Depending on your needs, you could probably run this system in an EC2 micro instance. It doesn't take up very much memory and typically won't be a super-high-traffic application. EC2 micros fall into the free/dirt-cheap tier, which might make this a nice option. One thing to note though - composer can be a little memory-intensive while you're running updates, and you may have trouble with it failing on a micro. You can crank thememory_limit up in php.ini, but EC2 micros have swap disabled by default, so even that may not cut it. If you run into totally unhelpful error messages while running composer updates (like simply 'Killed') or fatal memory issues mentioning phar, your best bet will be to enable swap:

sudo /bin/dd if=/dev/zero of=/var/swap.1 bs=1M count=1024
sudo /sbin/mkswap /var/swap.1
sudo /sbin/swapon /var/swap.1

If you need more than 1024MB then change that to something higher.

To enable it by default after reboot, add this line to /etc/fstab:

/var/swap.1 swap swap defaults 0 0

Notes on SELinux

If you’re running SELinux, you’ll need to change the security context in order for the web server to be able to write to files where needed (log files, image uploads, sessions, etc).

If you’re not sure, don’t worry about it unless you’ve set up Snipe-IT and you’re hitting permission errors even after you’ve updated the directory permissions to be writable.

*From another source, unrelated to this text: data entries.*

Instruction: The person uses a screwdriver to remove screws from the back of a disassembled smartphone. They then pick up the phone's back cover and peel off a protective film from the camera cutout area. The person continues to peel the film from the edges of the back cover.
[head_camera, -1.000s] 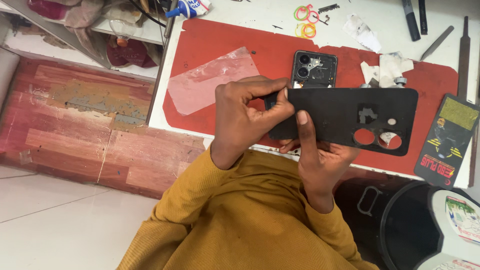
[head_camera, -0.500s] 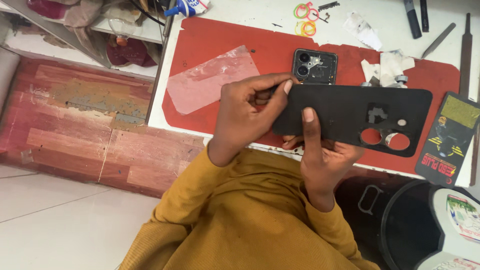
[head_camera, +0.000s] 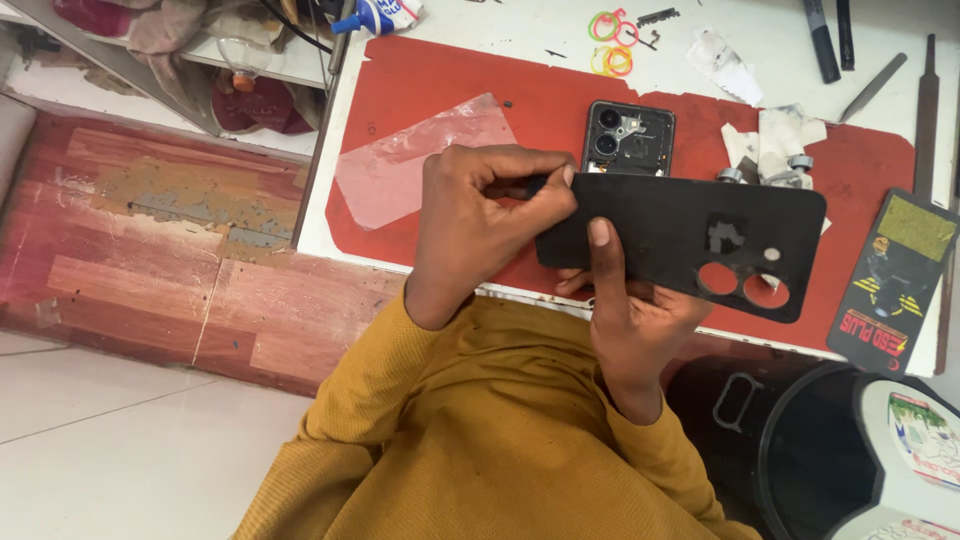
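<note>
A black phone back cover with two round camera holes is held just above the red mat. My left hand pinches the cover's left end, with something small and dark between thumb and forefinger. My right hand supports the cover from below, thumb pressed flat on its top face. Behind the cover, an opened phone lies on the mat with its camera module showing.
A clear plastic film lies on the mat's left part. Coloured rubber bands, crumpled tissue and metal tools lie at the back. A black printed card is at the right, and shelves at the left.
The back cover has shifted and tilted slightly between my hands. Both hands keep their hold in nearly the same spot.
</note>
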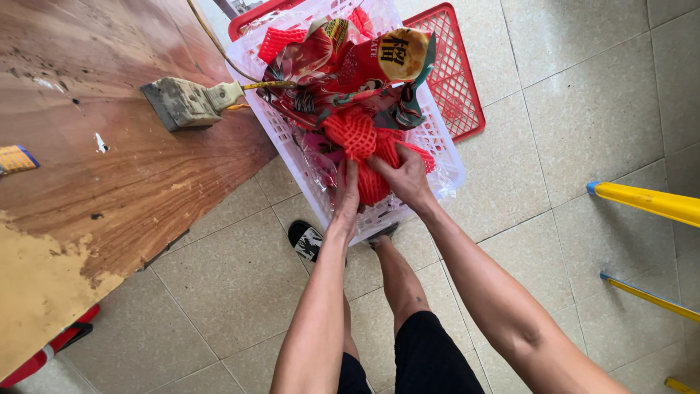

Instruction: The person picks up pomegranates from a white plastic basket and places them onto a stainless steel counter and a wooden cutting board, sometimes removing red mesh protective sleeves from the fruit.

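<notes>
Red foam netting (364, 142) sits on top of a white basket (445, 157) on the floor tiles (583, 109), just beside the wooden counter (109, 146). Both hands are in it: the left hand (347, 193) presses flat against it and the right hand (403, 179) pinches a fold. It looks soft, squishy and light (shiny wrappers (364, 69) lie behind it), so grabbing a bunched part should work best.

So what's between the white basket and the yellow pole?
Just bare floor tiles lie between the white basket and the yellow pole, seen in the head view. Both hands are in the basket.
</notes>
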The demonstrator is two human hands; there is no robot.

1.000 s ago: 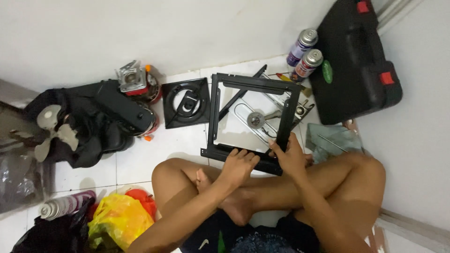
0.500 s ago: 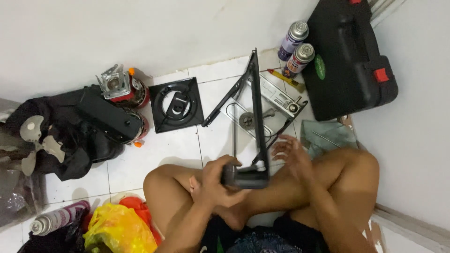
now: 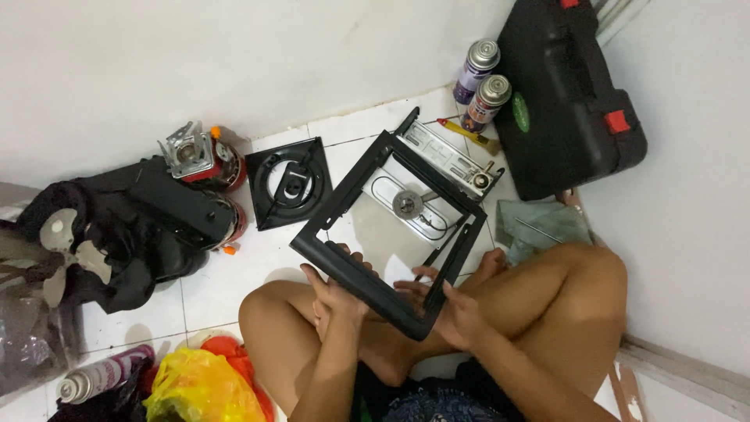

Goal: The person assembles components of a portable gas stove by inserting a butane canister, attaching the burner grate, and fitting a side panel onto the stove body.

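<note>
Item: black square frame (image 3: 391, 227), open-centred, held tilted above my crossed legs. My left hand (image 3: 337, 293) is closed on its near-left rail, fingers curled over the top edge; my right hand (image 3: 453, 312) is closed on the near corner just beside it. Beyond my hands, seen through the frame: a metal stove base (image 3: 422, 205) on the white tile floor (image 3: 211, 281). Further left of my left hand: a black square burner plate (image 3: 291, 184), flat. Beyond my right hand: two spray cans (image 3: 478, 82), upright, next to a black tool case (image 3: 562, 94). Step in hand, as I judge: turning the frame over for inspection. Next move calls for a steady two-handed grip and square alignment.
</note>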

To tell if you’re running SELinux, you can run:

cat /etc/sysconfig/selinux

or

If it turns out you’re running SELinux, the syntax for permanently changing the security context on a directory is:

semanage fcontext -a -t <type> "<path/regex>"

So for example, you might do something like:

semanage fcontext -a -t httpd_sys_rw_content_t "/srv/snipeit/storage(/.*)?"
restorecon -RF /srv/snipeit/storage

Depending on where your Snipe-IT files are located. This will change the default SELinux file context for the folder and everything in it. It will then apply this "new" default context to the folder and everything in it. Note: never use chcon for anything but testing; it will not survive a filesystem relabel nor using the restorecon command.

As a last resort, you can try disabling SELinux, although we don't really recommend that.